ASSIGNMENT -
Print the material below exactly as it stands, please, from its first line to the line holding "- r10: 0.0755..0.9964", with no pictures.

STORED DATA -
***

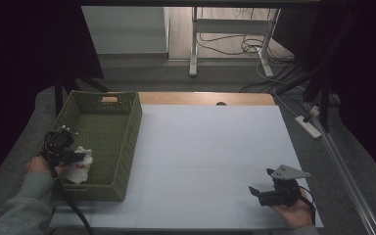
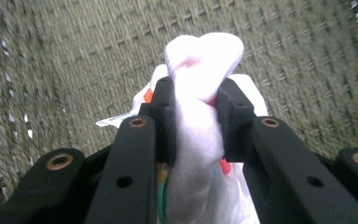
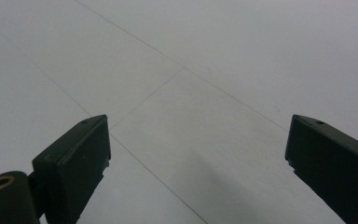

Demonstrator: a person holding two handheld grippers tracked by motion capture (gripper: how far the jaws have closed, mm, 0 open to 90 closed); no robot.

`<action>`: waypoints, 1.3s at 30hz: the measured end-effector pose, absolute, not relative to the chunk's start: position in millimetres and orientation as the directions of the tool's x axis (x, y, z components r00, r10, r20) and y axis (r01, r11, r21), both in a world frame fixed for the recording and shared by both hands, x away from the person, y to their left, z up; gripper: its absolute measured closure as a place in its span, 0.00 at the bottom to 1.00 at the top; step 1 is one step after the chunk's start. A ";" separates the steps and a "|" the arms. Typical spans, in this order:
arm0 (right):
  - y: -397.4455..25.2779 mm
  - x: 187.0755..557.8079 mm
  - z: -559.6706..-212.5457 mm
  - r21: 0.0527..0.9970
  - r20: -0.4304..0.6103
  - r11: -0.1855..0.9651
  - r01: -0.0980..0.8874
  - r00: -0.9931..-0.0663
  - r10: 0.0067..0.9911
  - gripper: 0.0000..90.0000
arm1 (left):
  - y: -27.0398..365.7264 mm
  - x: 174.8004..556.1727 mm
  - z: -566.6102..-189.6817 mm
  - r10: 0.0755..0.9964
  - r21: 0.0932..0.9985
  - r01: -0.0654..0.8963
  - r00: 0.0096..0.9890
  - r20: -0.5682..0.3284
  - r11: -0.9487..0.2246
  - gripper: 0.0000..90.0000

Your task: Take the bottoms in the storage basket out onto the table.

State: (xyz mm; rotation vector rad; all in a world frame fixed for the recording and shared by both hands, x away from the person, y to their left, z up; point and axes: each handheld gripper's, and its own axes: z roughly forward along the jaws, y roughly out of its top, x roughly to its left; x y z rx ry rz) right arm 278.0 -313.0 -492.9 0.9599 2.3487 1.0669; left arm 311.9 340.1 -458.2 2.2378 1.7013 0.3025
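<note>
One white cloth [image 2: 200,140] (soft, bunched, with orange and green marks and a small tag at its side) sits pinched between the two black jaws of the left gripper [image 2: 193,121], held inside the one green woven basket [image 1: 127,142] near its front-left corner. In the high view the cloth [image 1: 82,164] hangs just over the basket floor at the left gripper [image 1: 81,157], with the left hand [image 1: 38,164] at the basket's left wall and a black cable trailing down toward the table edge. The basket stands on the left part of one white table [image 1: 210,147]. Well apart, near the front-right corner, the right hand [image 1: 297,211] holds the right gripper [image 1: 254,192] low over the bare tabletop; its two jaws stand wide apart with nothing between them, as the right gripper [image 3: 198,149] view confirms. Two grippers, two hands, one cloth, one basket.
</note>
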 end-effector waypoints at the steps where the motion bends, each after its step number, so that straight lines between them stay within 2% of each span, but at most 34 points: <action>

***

ANSWER TO THIS EXERCISE -
Demonstrator: a person holding two handheld grippers tracked by motion capture (gripper: how far the jaws have closed, mm, 0 open to 90 closed); no robot.

`<action>`: waypoints, 1.3s at 30hz: the measured end-effector pose, absolute, not relative to the chunk's start: position in millimetres and orientation as the directions of the tool's x axis (x, y, z components r00, r10, r20) and y axis (r01, r11, r21), both in a world frame fixed for the recording and shared by both hands, x away from the person, y to their left, z up; gripper: its absolute measured closure as a place in its span, 0.00 at the bottom to 1.00 at the top; step 1 is one step after the chunk's start. A ";" separates the steps and a "|" the arms. Typical spans, in this order:
arm0 (right):
  - y: -397.4455..25.2779 mm
  - x: 187.0755..557.8079 mm
  - z: -559.6706..-212.5457 mm
  - r21: 0.0527..0.9970
  - r20: -0.4304..0.6103
  - r11: -0.1855..0.9651
  - r01: -0.0980..0.8874
  - r00: -0.9931..-0.0663
  - r10: 0.0067..0.9911
  - gripper: 0.0000..90.0000
arm1 (left):
  - y: -27.0398..365.7264 mm
  - x: 174.8004..556.1727 mm
  - z: -566.6102..-189.6817 mm
  - r10: 0.0755..0.9964

This answer is complete.